Like in Retrowave, the themes, narrative premises and words employed by Carly Rae Jepsen are repeated so often that they become a trademark of hers, a cliché which she openly owns up to on songs like ‘Boy Problems’ on E•MO•TION. Some of you might remember screenwriter Max Landis’ 150-page essay A Scar No One Else Can See, which elaborated on the idea that all of Carly’s songs boil down to the same exact premise of unrequited, naïve and forbidden love and escapist fantasy scenarios with said subject of passion. The sheer dedication to this fixed, fairly innocent premise of “shy girl silently obsessing over her crush” dates way back to her first album and is kept throughout and beyond E•MO•TION. The entirety of E•MO•TION and E•MO•TION Side B can be encompassed by three key themes directly extracted from the Jepsen song premise foundation, with each of them directly tying Carly’s lyrical narrative to the album’s nostalgic eighties sound.
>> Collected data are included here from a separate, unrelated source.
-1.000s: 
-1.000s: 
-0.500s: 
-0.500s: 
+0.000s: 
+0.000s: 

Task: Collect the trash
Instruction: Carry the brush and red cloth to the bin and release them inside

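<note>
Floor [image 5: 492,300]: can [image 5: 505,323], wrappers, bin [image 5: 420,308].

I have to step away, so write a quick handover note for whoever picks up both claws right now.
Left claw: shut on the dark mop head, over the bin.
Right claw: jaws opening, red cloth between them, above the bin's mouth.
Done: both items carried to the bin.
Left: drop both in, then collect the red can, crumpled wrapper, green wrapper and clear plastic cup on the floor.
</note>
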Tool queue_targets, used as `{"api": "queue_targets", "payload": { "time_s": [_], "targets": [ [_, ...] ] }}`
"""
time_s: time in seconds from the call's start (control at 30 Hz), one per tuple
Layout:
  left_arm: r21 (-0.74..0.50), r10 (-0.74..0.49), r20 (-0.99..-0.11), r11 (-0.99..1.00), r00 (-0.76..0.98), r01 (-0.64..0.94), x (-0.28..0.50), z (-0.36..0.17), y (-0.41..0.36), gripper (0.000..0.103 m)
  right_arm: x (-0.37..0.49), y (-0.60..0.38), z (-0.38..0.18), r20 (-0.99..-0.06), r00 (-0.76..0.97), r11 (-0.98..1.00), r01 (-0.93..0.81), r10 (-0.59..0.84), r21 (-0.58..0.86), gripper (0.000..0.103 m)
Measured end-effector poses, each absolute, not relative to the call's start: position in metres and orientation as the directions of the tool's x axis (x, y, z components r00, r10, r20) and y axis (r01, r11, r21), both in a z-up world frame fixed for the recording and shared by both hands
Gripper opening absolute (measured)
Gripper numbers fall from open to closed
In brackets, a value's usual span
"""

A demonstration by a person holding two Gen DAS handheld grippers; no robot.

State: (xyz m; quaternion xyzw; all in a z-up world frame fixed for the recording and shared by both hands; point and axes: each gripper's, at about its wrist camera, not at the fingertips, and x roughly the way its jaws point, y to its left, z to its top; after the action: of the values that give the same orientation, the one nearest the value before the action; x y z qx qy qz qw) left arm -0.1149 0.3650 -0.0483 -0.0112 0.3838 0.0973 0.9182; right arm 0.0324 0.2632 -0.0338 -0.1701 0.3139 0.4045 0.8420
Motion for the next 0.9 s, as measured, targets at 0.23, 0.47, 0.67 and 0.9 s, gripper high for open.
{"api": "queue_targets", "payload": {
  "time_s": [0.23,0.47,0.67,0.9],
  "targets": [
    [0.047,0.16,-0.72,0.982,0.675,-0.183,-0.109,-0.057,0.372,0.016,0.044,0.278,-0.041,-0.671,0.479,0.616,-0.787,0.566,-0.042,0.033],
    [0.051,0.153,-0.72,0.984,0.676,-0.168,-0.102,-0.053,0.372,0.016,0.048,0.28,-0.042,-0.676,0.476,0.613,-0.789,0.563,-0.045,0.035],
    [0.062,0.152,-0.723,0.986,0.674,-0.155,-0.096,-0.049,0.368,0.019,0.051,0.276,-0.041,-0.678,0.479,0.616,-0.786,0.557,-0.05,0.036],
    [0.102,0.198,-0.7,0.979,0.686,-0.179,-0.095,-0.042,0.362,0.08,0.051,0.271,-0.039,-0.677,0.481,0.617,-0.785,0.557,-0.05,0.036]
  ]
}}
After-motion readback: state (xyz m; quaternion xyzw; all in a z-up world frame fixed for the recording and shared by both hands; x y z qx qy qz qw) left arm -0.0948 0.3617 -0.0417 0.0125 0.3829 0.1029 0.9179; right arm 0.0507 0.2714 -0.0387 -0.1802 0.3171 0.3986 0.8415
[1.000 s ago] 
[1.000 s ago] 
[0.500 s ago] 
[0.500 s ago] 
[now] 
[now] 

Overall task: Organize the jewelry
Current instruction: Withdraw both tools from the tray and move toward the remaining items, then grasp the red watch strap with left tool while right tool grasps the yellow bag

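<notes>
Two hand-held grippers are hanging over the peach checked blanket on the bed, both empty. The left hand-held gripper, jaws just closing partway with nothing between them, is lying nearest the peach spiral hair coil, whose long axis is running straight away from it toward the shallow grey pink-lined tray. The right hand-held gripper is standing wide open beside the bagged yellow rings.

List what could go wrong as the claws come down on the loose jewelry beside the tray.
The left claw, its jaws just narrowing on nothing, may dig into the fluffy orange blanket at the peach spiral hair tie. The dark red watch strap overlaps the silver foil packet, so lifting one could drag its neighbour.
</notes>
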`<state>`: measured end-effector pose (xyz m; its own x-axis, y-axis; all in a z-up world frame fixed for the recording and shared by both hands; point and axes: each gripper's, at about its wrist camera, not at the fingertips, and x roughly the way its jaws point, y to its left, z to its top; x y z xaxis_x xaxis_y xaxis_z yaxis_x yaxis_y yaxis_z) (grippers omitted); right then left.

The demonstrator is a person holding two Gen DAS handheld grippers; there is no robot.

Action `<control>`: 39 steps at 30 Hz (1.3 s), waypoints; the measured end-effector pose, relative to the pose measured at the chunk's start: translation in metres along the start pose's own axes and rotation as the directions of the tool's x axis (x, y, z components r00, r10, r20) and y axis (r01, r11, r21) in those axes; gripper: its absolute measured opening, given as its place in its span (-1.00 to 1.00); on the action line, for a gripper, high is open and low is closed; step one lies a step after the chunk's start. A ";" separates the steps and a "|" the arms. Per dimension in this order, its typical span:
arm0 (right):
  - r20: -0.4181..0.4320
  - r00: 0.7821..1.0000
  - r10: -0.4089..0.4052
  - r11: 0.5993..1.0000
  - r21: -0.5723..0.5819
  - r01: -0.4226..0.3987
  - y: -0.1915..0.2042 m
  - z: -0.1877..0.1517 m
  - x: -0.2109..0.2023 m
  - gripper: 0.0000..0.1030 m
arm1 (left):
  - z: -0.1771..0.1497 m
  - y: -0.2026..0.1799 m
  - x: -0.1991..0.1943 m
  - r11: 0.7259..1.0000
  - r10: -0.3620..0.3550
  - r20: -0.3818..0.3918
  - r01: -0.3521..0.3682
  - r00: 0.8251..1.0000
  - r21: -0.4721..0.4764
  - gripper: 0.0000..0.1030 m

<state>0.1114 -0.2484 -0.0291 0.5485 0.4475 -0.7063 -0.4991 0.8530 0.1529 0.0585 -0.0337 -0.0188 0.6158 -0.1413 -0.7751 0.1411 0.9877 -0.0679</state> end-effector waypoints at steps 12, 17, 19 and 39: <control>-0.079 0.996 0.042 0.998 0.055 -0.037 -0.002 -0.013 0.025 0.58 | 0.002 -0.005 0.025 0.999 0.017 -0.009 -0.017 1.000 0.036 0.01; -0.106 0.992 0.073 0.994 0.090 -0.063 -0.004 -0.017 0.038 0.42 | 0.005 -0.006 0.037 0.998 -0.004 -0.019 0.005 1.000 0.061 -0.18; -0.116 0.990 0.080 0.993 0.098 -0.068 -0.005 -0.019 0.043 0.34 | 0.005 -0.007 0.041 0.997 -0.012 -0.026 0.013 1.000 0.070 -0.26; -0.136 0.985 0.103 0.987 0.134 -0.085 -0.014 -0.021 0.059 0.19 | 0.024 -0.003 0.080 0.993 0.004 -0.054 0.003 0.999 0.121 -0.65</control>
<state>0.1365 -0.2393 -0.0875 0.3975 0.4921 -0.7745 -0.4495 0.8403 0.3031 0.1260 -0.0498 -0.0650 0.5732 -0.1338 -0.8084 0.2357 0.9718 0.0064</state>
These three themes are that of dreams, getaways, and innocent love.

Every moment of fulfilled romance on E•MO•TION and Side B is dreamed, part of a fantasy conjured up by Jepsen to escape the reality that her romantic interest is unattainable for one reason or another. The title-track ‘Emotion’ perfectly exemplifies this, as it portrays her wishing that her love interest ends up growing obsessed with her, as the song’s opening lines plainly state: “Be tormented by me, babe”.  The pre-chorus builds up as she adds that she wants to stop being a mere little ‘flower on the wall’, eventually leading up to the chorus exploding into a catharsis with her wish of becoming all that he thinks about in his own dreams and fantasies.

The theme of fantasy and dreams holds a very close relationship to child-like innocence and thus directly references nostalgia. As with Retrowave perpetuating the sound and tradition of eighties Synth-pop, the blurred temporality of dreams and their tendency to bring us back to our early memories creates a feeling of “atemporality”. Such nostalgic dreams of time past are mentioned in songs like ‘When I needed You’ (e.g. “What if we could go back?”, “You come to me in dreams at Night”) and ‘Your Type’, where Carly reminisces a time long gone: her lover has moved on and is seeing someone else, while she wishes they could go back to the place where they first met.

Amongst these dreams of idyllic romance, one notable Retrowave trope makes a recurring appearance: that of escaping into the night in a car. While ‘Run Away with Me’ hints at driving off to escape the party Carly and her lover are stuck at, ‘Gimmie Love’ opens up with a lone midnight drive past her crush’s place. ‘Let’s get Lost’ is about a slow drive through the night and ‘Cry’ on Side B sees Carly waking up only to see the headlights of her lover’s car driving off. If these mentions of lone, emotionally stoic love interests at the wheel don’t make your head peak up like a young gosling, maybe you should take a closer listen to ‘Making the Most of the Night’, where the narrator is speeding through the night, running red lights to care for her (or his?) loved one. If anything, the line “Here I’ve come to hijack you (Hijack you), I’ll love you while we’re making the most of the night” should illustrate the sense of urgency and danger you might need to grasp to unwind this reference.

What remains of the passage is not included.